*** Opening of Entries shown ***
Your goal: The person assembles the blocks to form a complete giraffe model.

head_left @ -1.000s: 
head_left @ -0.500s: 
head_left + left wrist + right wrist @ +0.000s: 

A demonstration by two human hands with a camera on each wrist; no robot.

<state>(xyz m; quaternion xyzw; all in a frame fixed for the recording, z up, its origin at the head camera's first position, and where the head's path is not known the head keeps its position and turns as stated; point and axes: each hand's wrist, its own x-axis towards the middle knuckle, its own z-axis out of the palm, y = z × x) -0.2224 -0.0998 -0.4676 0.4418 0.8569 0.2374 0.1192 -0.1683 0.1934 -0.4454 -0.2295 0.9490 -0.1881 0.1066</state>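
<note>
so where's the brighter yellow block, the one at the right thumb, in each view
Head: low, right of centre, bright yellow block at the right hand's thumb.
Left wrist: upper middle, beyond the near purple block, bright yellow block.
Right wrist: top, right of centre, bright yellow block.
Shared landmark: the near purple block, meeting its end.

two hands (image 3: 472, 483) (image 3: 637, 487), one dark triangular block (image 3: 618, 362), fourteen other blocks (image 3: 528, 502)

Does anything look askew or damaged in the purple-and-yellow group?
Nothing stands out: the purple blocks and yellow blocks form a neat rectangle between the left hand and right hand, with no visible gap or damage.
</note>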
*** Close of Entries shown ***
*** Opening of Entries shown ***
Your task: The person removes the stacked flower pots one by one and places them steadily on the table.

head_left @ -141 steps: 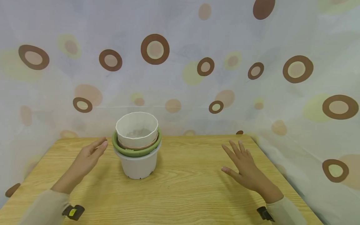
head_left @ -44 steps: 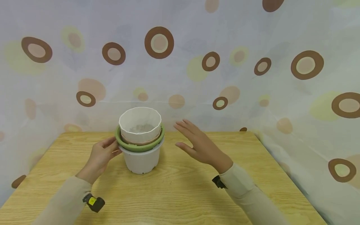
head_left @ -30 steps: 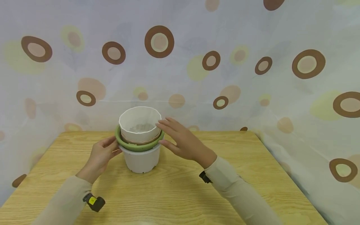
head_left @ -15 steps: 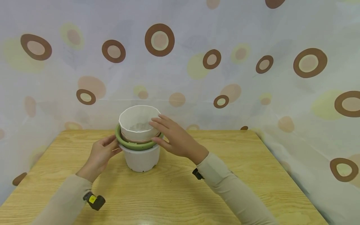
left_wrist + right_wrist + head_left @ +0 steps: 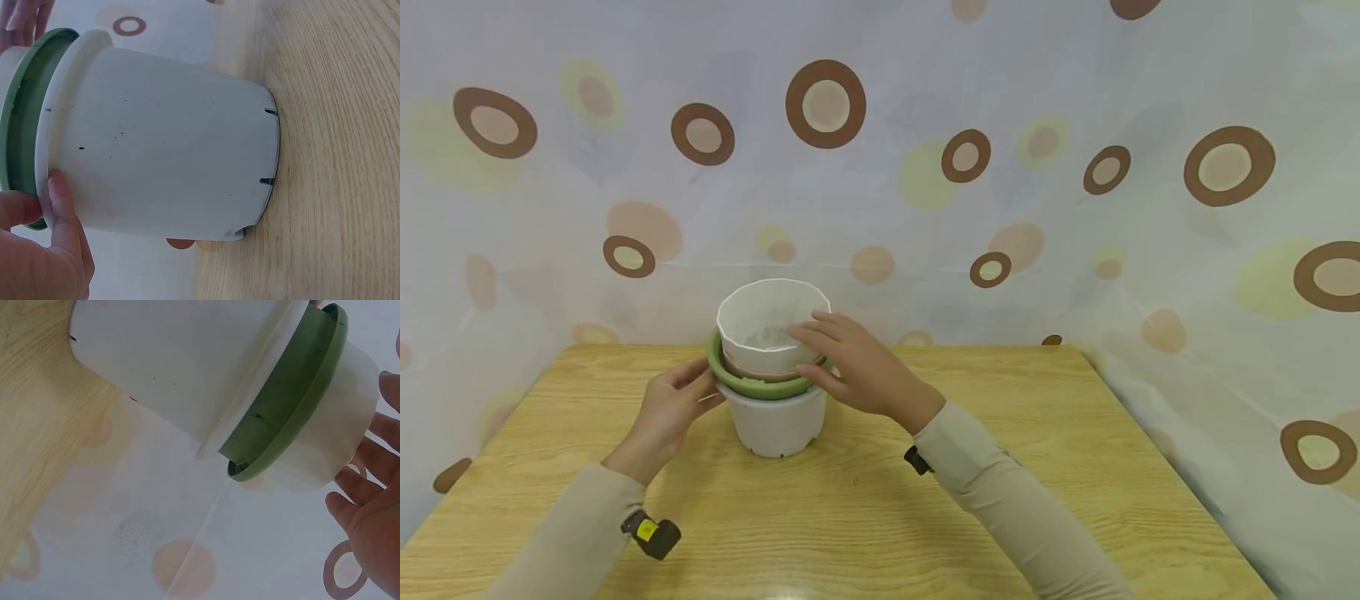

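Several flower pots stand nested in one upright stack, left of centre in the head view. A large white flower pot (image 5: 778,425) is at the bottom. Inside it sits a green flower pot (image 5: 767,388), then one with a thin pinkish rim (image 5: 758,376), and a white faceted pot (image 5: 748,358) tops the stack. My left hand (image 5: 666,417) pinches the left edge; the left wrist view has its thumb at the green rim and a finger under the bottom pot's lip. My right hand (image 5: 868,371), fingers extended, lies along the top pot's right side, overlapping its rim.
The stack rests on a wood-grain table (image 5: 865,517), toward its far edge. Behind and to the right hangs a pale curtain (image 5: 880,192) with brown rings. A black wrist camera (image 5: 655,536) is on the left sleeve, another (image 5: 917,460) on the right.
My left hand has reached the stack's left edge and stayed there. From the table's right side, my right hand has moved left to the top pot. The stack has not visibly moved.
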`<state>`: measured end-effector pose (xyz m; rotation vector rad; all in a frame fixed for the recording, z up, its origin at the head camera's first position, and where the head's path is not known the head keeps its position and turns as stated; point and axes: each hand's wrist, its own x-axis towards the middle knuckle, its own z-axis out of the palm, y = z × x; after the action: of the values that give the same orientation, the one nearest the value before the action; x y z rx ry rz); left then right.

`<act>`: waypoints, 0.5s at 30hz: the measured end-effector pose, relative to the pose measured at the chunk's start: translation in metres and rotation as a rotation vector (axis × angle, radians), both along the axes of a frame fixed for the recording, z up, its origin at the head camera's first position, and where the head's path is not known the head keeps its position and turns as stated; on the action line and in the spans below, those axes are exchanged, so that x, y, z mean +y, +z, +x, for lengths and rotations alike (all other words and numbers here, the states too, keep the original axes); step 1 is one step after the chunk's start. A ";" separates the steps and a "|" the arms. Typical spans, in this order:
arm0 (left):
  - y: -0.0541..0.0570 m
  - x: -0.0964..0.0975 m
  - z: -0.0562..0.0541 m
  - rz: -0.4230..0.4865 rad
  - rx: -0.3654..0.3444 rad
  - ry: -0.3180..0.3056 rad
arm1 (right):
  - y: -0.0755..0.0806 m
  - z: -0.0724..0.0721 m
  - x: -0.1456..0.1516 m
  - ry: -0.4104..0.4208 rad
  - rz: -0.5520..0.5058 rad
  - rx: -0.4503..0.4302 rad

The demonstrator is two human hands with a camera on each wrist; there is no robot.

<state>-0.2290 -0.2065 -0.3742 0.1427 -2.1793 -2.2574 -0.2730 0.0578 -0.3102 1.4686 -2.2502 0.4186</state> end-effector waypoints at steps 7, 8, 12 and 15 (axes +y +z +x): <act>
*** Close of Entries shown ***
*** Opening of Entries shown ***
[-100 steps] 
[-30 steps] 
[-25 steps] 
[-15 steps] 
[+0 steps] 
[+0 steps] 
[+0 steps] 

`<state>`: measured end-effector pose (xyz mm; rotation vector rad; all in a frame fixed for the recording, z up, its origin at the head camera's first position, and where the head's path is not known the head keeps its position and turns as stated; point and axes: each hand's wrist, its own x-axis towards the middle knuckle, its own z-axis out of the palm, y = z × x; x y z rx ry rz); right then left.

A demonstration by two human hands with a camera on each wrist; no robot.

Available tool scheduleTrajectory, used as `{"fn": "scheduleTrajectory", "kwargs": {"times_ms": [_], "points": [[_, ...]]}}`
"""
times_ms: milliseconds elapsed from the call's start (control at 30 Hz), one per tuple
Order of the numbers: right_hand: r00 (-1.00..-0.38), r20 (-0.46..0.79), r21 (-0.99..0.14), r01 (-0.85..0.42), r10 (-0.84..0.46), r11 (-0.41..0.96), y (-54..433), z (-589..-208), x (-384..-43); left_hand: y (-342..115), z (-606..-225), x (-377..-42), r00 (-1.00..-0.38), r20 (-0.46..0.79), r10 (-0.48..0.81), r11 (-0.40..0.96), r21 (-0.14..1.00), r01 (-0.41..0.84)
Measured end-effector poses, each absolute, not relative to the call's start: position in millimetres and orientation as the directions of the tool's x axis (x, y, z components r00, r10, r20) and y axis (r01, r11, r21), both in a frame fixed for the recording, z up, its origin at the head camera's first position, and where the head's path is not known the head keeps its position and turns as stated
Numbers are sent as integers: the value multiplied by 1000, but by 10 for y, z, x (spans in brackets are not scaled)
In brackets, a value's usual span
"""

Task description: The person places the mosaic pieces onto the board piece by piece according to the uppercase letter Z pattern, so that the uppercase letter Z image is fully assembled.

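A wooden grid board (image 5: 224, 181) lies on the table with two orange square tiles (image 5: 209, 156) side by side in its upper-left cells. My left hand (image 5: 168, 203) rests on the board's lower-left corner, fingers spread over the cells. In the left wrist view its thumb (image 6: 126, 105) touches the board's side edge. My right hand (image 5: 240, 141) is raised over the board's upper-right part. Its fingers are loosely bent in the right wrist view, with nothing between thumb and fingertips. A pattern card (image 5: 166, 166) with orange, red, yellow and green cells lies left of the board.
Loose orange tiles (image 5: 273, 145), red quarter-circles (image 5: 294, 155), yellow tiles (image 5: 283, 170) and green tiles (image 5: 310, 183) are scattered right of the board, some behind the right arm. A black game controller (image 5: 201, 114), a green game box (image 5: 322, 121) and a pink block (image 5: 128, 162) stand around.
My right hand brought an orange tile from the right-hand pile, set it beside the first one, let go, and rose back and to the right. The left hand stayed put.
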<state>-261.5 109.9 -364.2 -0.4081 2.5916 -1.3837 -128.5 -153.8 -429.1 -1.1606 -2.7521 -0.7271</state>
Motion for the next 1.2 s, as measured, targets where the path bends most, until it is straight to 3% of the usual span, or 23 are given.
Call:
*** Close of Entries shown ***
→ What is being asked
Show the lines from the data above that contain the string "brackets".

→ Exercise answer
Numbers are sent as integers: the value multiplied by 1000, but by 10 for y, z, x (spans in brackets are not scaled)
In brackets, a value's usual span

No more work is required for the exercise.